Угол того листа даже пожелтел от жара, и на этот раз вместо слова Казнь я прочитал уже Казань.
В нескольких местах:
– Казань.
– Казань.
– Казань…
Итак зрение меня обмануло.
Но когда: тогда, или теперь?
Кто мог бы разрешить мне это?
Я на минуту задумался.
В моей груди будто кто-то прыгнул больно толкая сердце. И из моего горла вырвался стон.
Жена проснулась в соседней комнате и, зажигая свечу, окликнула меня.

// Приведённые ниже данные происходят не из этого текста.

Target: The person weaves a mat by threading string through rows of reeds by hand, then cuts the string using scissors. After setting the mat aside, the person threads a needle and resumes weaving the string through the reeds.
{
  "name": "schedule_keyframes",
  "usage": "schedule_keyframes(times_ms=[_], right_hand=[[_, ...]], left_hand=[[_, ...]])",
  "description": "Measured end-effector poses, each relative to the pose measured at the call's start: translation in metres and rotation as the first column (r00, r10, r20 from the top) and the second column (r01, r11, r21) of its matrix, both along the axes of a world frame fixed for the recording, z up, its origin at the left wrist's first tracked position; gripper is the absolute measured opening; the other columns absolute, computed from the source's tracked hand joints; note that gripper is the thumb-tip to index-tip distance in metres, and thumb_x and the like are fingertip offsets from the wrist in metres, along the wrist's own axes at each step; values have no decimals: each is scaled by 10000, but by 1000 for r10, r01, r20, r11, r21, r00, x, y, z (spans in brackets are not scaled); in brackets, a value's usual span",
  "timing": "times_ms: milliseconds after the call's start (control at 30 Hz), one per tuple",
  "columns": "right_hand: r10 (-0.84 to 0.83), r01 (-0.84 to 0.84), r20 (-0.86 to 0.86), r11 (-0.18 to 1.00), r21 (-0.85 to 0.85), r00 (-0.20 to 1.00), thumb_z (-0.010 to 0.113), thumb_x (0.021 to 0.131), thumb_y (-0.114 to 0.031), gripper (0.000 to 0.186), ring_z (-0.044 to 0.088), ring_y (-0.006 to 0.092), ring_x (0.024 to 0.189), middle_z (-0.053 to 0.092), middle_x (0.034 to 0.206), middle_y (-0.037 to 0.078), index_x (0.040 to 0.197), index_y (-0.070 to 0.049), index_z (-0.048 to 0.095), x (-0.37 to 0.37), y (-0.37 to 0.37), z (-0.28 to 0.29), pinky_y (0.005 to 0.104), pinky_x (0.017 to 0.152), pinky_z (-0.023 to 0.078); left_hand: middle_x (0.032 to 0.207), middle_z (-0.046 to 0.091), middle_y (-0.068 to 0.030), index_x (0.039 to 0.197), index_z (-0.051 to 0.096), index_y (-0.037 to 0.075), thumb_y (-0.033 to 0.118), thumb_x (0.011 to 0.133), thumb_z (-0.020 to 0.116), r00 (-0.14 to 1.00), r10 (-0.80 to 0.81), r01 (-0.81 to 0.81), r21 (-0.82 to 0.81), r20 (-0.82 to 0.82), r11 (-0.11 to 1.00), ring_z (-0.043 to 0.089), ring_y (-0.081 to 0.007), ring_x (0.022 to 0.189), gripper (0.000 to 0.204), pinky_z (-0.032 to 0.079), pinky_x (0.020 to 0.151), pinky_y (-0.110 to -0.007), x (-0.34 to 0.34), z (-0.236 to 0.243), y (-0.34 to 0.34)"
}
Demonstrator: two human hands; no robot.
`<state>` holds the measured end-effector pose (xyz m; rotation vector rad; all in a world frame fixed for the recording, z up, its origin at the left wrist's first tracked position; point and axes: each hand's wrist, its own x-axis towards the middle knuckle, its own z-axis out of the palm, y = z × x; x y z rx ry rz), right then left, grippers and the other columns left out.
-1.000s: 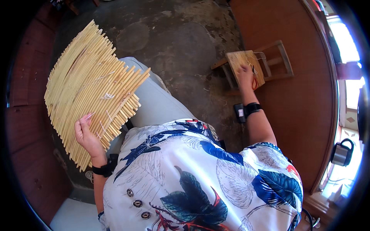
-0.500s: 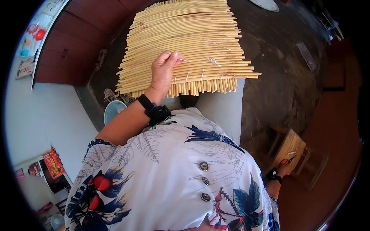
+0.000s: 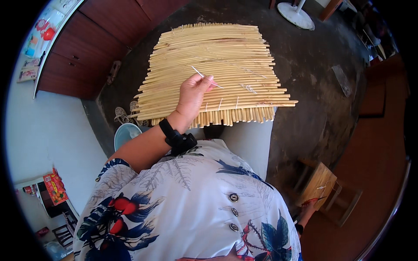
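Note:
My left hand [image 3: 193,93] is closed in a pinch on a long thin needle [image 3: 198,71], just above a mat of pale round stalks [image 3: 209,52]. This mat lies across my knees, its stalks running left to right. Short white stitches [image 3: 220,103] cross the stalks at its near edge, and a small tangle of white thread [image 3: 249,88] rests right of my hand. At the lower right, my right hand [image 3: 307,209] is at the red handles of scissors [image 3: 311,201] on a small wooden stool [image 3: 320,180]. Its fingers are too blurred to show their grip.
Beside my left leg is a light blue bucket [image 3: 126,134], with patterned shoes [image 3: 124,115] behind it. Dark red cabinets [image 3: 91,43] line the left wall. A round white stand base [image 3: 296,16] and a clear plastic piece [image 3: 342,80] are on the dark floor.
My view has tilted, so the mat appears lower. The needle in my left hand has turned, showing beyond both sides of the fingers. My right hand has drawn back slightly toward me.

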<state>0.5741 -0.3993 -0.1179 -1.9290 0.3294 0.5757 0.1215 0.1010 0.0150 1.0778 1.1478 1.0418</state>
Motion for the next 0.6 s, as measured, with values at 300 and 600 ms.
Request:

– Ты что? И разве все еще не спишь?
Я пошел к ней с газетой в руках.
– Прочти мне вот это слово, – проговорил я просительно, указывая на газету.
– Которое?
– Вот это!..
Жена взглянула на меня с недоумением, но тотчас же прочла:
– Казань.
– А это?
– Казань.
– И это?
– Тоже Казань. А что?
– А мне показалось, – проговорил я с болью ощущая, что улыбка растягивает мой рот, – а мне показалось…
Я не договорил.
Кто-то снова больно прыгнул в моей груди, толкнув сердце.
И я расплакался.
Цветы плачут дважды в день: утром и вечером. Этим они похожи на женщин и детей.
Но лед плачет однажды во всю свою жизнь.
И всегда перед смертью.
Жена тоже впервые видела мои слезы. И она хотела послать за доктором.
Но я ее успокоил:
– Это со мной пройдет!
Я долго не мог заснуть после этого случая. И мне все казалось, что две женщины в черном сидят у моего изголовья и попеременно шепчут в мои уши:
– Отчего люди так первобытно жестоки?
– Отчего?
Сегодня в те часы, когда я был на службе, трое из сослуживцев справились о моем здоровье.
– Отчего вы так желты?
– Не болит ли у вас печень?
А дома за обедом жена и дети заглядывали в мое лицо с некоторым беспокойством и тревогой.
Это мне не нравится.
Я боюсь, что они будут мешать мне думать так, как хотелось бы.
Чтоб оградить себя от этого, тотчас же после обеда я сказал, что хочу несколько отдохнуть.
И ушел к себе в кабинет.
Скинув пиджак я улегся в постель, весь съёживаясь. Накрыв голову пиджаком, я все думал, думал и думал.